Pierwszą podstawową rzeczą jaka powinniście zabrać jest kilka par rękawiczek chirurgicznych, są tanie i łatwo dostępne w każdej aptece za kilkadziesiąt groszy. Uchroni to wasze ręce od pokrycia się świeżym haszyszem, który musielibyście zmyć przed drogą powrotną do domu. Używając rękawiczek drogocenna żywica osiądzie na rękawiczkach, które zabrane ze sobą pozwolą się nim cieszyć zaraz po powrocie. Pokryte haszyszem rękawiczki łatwo oczyścić jeżeli przedtem na kilka godzin umieścicie je w zamrażalniku. Guma i żywica stwardnieje dając się bezproblemowo „odłupać".
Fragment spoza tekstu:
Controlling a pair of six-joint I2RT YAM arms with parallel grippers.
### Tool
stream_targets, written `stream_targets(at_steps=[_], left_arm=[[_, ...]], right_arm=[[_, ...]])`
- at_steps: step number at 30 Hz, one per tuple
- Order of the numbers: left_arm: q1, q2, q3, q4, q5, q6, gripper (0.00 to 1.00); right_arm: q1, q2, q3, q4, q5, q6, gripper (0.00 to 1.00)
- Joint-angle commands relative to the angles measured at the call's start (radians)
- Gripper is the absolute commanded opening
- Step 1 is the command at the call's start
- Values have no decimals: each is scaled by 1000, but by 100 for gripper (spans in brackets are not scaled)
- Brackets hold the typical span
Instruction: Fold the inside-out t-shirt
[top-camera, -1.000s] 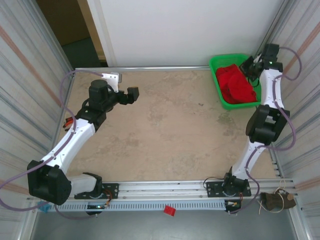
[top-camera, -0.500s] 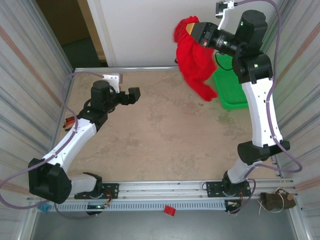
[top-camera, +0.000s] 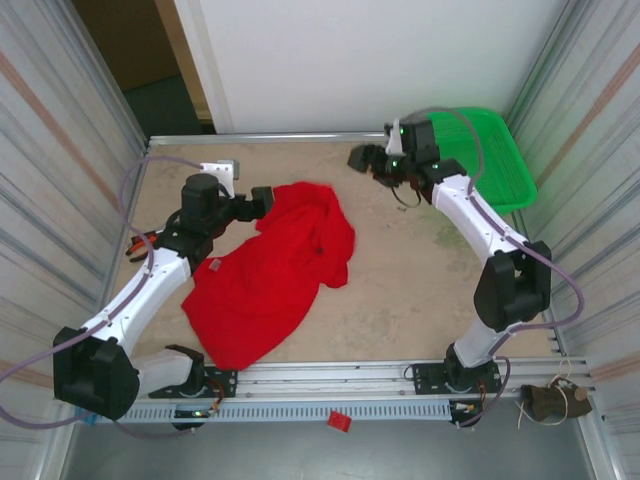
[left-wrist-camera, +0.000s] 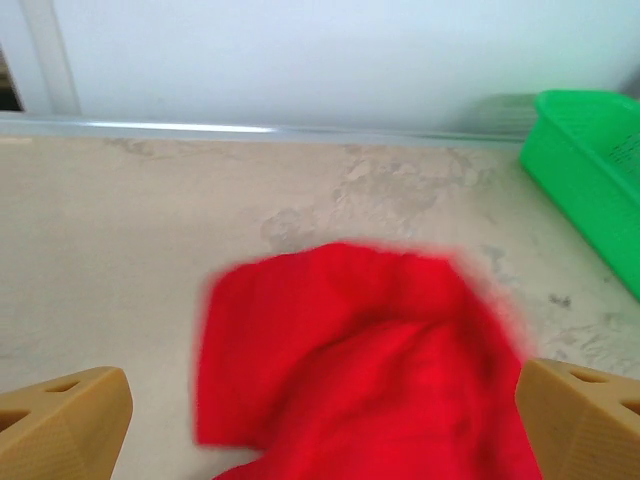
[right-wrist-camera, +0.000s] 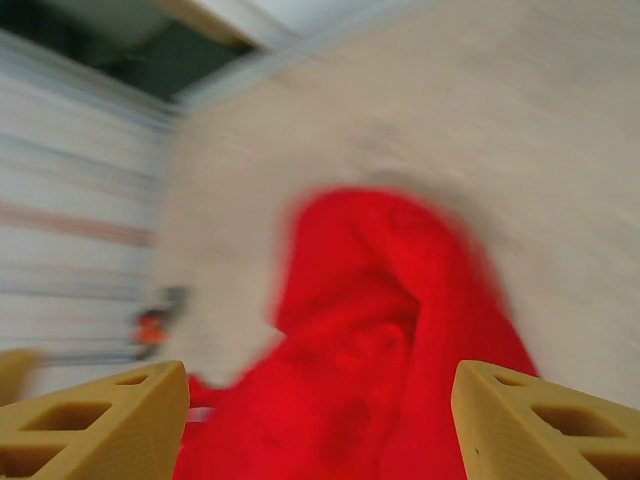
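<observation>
Just let go of the bright red soft cloth short-sleeved t-shirt (top-camera: 265, 285): was bunched in the green plastic mesh basket (top-camera: 505, 165) at upper right a second ago, dangled from the right gripper (top-camera: 362, 160) half a second ago, now lies crumpled left of centre on the beige table (top-camera: 420, 280). Right fingers (right-wrist-camera: 100, 420) spread wide with nothing between, hanging at upper centre, clear of the cloth. Left gripper (top-camera: 262, 197) unmoved at upper left, fingers (left-wrist-camera: 60, 420) fully apart, right at the heap's top edge, not pinching it. Can't see lettering or label from above. Looks like fetch done, basket emptied; still to spread flat, then fold
</observation>
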Motion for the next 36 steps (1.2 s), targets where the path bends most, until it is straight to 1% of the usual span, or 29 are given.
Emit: stream_targets(at_steps=[1,3,4,5,7,8,10,11,12,13,15,18,19,20,21,22,23,26,28,29,31,33,34,35,36], left_arm=[[-3,-18,8,-106,-82,21,99],[-1,-17,10,-181,-134,-15,99],[2,-14,15,-241,-177,-53,99],[6,-10,18,-303,-224,-96,99],[32,-5,3,-395,-284,-196,99],[63,-4,-22,-414,-270,-249,99],[135,-1,-73,-422,-203,-336,99],[170,-1,-96,-425,-174,-370,99],[195,-4,-113,-423,-157,-386,99],[215,-8,-132,-420,-145,-396,99],[233,-21,-150,-417,-140,-393,99],[234,-33,-156,-412,-146,-376,99],[234,-32,-152,-410,-145,-371,99],[234,-28,-144,-409,-144,-367,99],[234,-24,-136,-411,-143,-362,99],[233,-17,-124,-415,-140,-355,99],[234,-8,-113,-418,-138,-350,99],[233,17,-80,-424,-134,-330,99],[234,35,-68,-423,-127,-321,99],[233,44,-64,-417,-122,-319,99],[233,66,-62,-400,-105,-316,99],[230,99,-58,-373,-75,-308,99],[228,123,-49,-364,-54,-306,99],[222,150,-33,-351,-27,-301,99],[214,181,-20,-336,3,-288,99]], right_arm=[[5,-66,-98,-8,186,-94,69],[32,-48,-89,-33,187,-155,68],[50,-15,-51,-68,183,-198,69],[69,35,5,-115,165,-244,69],[108,161,157,-226,148,-320,70],[128,234,238,-271,145,-354,71],[158,372,391,-350,170,-385,71],[171,444,489,-420,184,-391,71],[183,487,545,-465,195,-389,70],[202,512,564,-484,200,-382,70],[243,525,530,-480,239,-358,72],[296,541,406,-434,257,-310,73],[304,543,355,-418,277,-290,67],[302,534,295,-396,293,-270,46],[293,513,231,-372,308,-248,22],[273,471,142,-326,316,-220,0],[251,417,46,-278,315,-195,0],[152,251,-195,-199,301,-135,0],[93,141,-316,-170,286,-107,0],[65,62,-388,-165,279,-95,0],[43,-49,-466,-174,264,-81,1],[42,-129,-481,-201,242,-72,39],[44,-159,-464,-217,238,-78,52],[42,-178,-433,-230,246,-88,58],[37,-184,-397,-239,253,-104,60]])
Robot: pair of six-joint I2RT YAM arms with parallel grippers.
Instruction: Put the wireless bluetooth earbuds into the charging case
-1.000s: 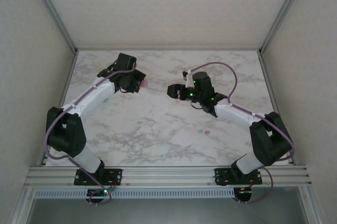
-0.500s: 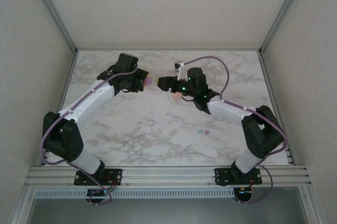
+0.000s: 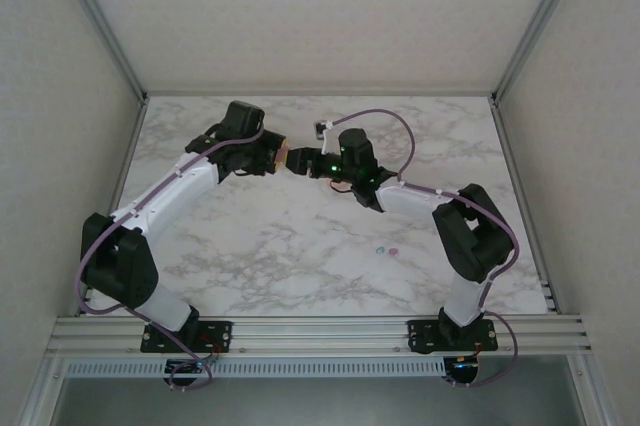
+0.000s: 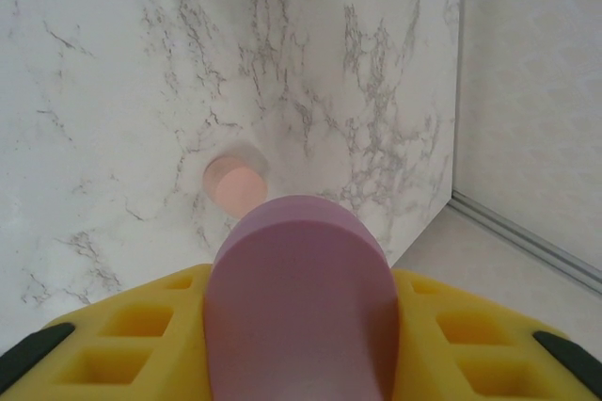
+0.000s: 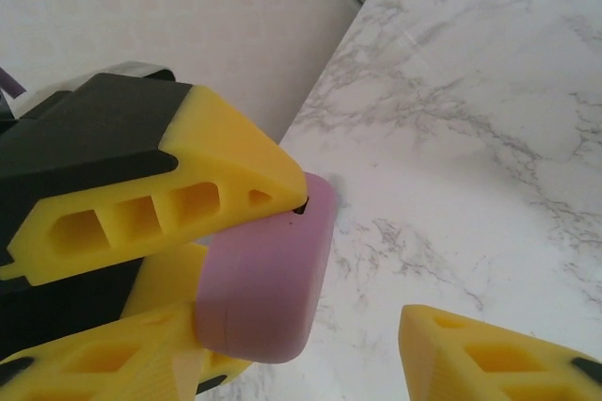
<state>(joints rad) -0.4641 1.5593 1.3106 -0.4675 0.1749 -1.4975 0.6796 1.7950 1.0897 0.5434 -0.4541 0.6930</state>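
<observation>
The purple charging case (image 4: 301,297) is held up off the table, clamped between the yellow fingers (image 4: 122,335) of my left gripper (image 4: 301,326). In the top view the left gripper (image 3: 270,156) and right gripper (image 3: 297,160) meet tip to tip at the back centre. In the right wrist view the case (image 5: 268,269) juts out from the left arm's fingers (image 5: 207,175). My right gripper (image 5: 301,340) stands open around it, with a gap between the case and its right finger (image 5: 499,359). A teal earbud (image 3: 380,248) and a purple earbud (image 3: 393,249) lie together on the marble.
A pale pink round object (image 4: 235,183) lies on the marble table (image 3: 300,246) beyond the held case. The left frame rail (image 3: 125,161) and back wall are close to the left arm. The table's corner edge (image 4: 527,232) is near.
My right arm has swung left across the table until its fingers reach around the case in the left gripper, and its jaws have narrowed a little. The left gripper has barely moved.
</observation>
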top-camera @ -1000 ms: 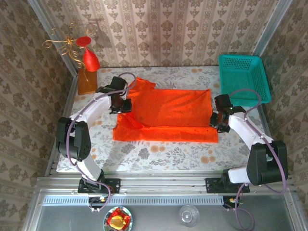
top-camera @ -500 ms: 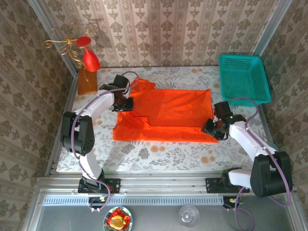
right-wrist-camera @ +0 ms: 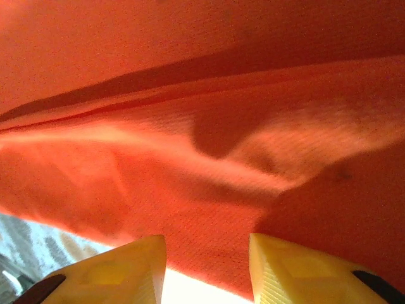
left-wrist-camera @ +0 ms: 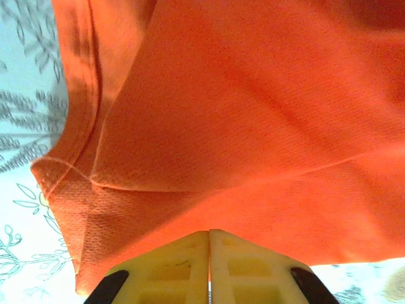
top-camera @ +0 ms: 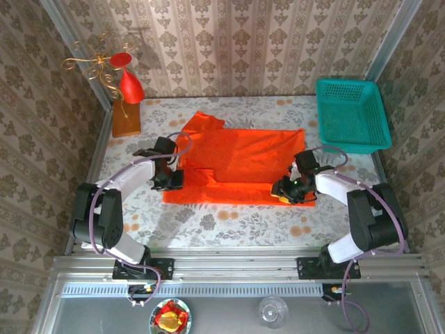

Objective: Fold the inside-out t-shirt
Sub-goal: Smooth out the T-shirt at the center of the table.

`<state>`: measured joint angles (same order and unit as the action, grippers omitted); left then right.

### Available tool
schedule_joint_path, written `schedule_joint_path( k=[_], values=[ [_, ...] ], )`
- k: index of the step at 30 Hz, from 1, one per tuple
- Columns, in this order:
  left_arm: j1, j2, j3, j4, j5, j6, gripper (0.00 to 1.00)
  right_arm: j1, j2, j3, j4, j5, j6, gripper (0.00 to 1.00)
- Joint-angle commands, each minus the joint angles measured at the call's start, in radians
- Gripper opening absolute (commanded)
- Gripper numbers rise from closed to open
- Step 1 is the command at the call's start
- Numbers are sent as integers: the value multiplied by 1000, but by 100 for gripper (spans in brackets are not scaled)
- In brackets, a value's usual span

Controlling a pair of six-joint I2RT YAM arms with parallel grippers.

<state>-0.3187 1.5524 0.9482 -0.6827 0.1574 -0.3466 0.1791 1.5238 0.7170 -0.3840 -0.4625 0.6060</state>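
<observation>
On the flower-patterned table [top-camera: 229, 221], the inside-out t-shirt [top-camera: 243, 161] lies spread between my two arms. It is bright orange-red, with its long side running left to right and one sleeve pointing toward the far wall.

My left pincer [top-camera: 171, 179] sits at the shirt's left edge, near the front corner. In the left wrist view, its two yellow fingers [left-wrist-camera: 171, 266] meet along one line with no gap. The cloth begins right at their tips and rises from them in broad folds, so I read the tips as pinched on the fabric. A stitched hem [left-wrist-camera: 76, 126] curves down the left side above the table's leaf print.

My right pincer [top-camera: 285, 191] rests at the shirt's front right corner. In the right wrist view, its fingers [right-wrist-camera: 120, 269] stand well apart, gripping nothing. Wrinkled orange cloth lies ahead of them and reaches into the gap. The weave reads as fine dots of one plain colour.

A teal basket [top-camera: 351, 118] stands at the far right corner of the table. A glossy red ornament [top-camera: 131, 87] with gold wire stands at the far left. Both are apart from the shirt.
</observation>
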Motion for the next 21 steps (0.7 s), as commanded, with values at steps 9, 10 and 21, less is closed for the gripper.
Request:
schedule_joint_path(
  k=[9, 10, 21],
  values=[
    [70, 30, -121, 10, -6, -58, 9, -15, -29, -11, -128, 177, 39, 44],
    [68, 8, -140, 9, 2, -68, 9, -12, -46, -21, -139, 185, 42, 44],
    [48, -211, -151, -37, 45, -122, 13, 137, -221, 50, -161, 134, 41, 40]
  ],
)
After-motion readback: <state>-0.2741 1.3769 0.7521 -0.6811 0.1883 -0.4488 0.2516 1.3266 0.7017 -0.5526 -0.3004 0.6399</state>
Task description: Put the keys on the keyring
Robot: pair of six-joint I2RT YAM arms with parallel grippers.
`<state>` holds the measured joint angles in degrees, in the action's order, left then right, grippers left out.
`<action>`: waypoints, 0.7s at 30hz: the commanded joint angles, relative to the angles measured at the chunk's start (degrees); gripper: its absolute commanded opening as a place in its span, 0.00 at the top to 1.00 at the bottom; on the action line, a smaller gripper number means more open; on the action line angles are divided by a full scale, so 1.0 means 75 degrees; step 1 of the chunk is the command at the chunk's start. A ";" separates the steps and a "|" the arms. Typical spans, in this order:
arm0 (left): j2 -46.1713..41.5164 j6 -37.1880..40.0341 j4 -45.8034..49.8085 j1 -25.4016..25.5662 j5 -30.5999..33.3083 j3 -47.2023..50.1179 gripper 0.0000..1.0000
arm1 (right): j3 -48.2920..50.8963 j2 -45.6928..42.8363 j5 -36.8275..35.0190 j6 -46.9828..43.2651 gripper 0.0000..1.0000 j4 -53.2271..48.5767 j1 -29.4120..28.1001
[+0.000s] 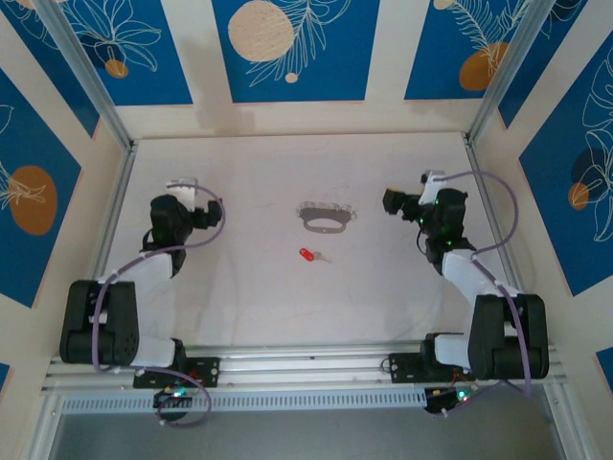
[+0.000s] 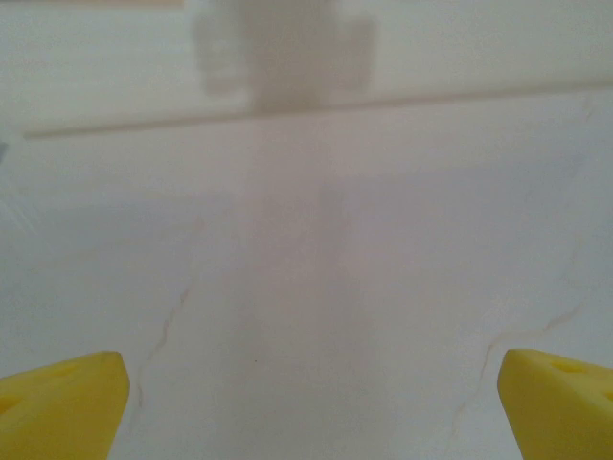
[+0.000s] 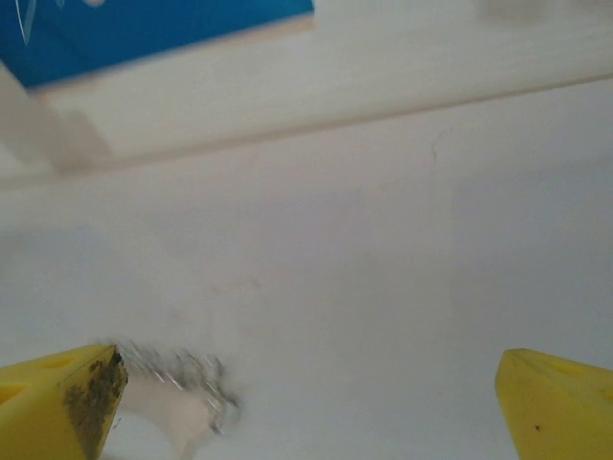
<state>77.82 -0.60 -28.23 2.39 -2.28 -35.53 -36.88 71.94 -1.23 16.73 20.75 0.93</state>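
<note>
Nothing done yet: the key [image 1: 308, 255] lies loose near the keyring [image 1: 324, 218]. My left gripper [image 2: 311, 379] and right gripper [image 3: 308, 374] gape empty.

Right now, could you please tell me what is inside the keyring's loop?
The keyring encloses bare white table. The red key lies apart from it, on the near side. Anything under the fringe pieces is covered and too small to make out.

My table [image 1: 230, 307] is a plain white surface with faint hairline cracks. The keyring [image 1: 325, 218] lies flat near its middle, its fringe of small metal pieces on the far side. The red-headed key [image 1: 308, 254] lies nearer my end, apart from it, blade pointing right
</note>
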 commanded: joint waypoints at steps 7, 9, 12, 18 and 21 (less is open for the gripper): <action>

Wycieczka po zbiory jak każda praca na plantacji powinna mieć odpowiednią „przykrywkę". Może to pomóc w przypadku, gdy zostaniemy przyłapaniu w miejscu, w którym nie powinniśmy być bez powodu. Zabierzcie ze sobą wielki aparat fotograficzny, lornetkę, wędkę czy cokolwiek innego co może wytłumaczyć Wasza obecność na danym terenie. W czasie drogi wymyślcie też jakąś prawdopodobna „legendę" na wypadek głupich pytań. Dobrze jest także w drodze powrotnej, kiedy mamy ze sobą niebezpieczny ładunek zabrać coś co widocznie zaświadczy o neutralnym charakterze naszej wizyty. Może to być wszystko, co przykuje ludzkie oko, jednocześnie odwracając uwagę od prawdziwego celu naszej wycieczki. Może to być naręcze polnych kwiatów lub ziół ;-), plastikowe wiaderko z wykopanymi kilkoma korzeniami chrzanu - wyśmienita „przykrywka" - zamierzacie kisić ogórki. To także może wydawać się zbędne, ale jeżeli ceną jest wolność to uwierzcie mi, że lepiej zapobiegać niż biadolić po fakcie. Powodzenia!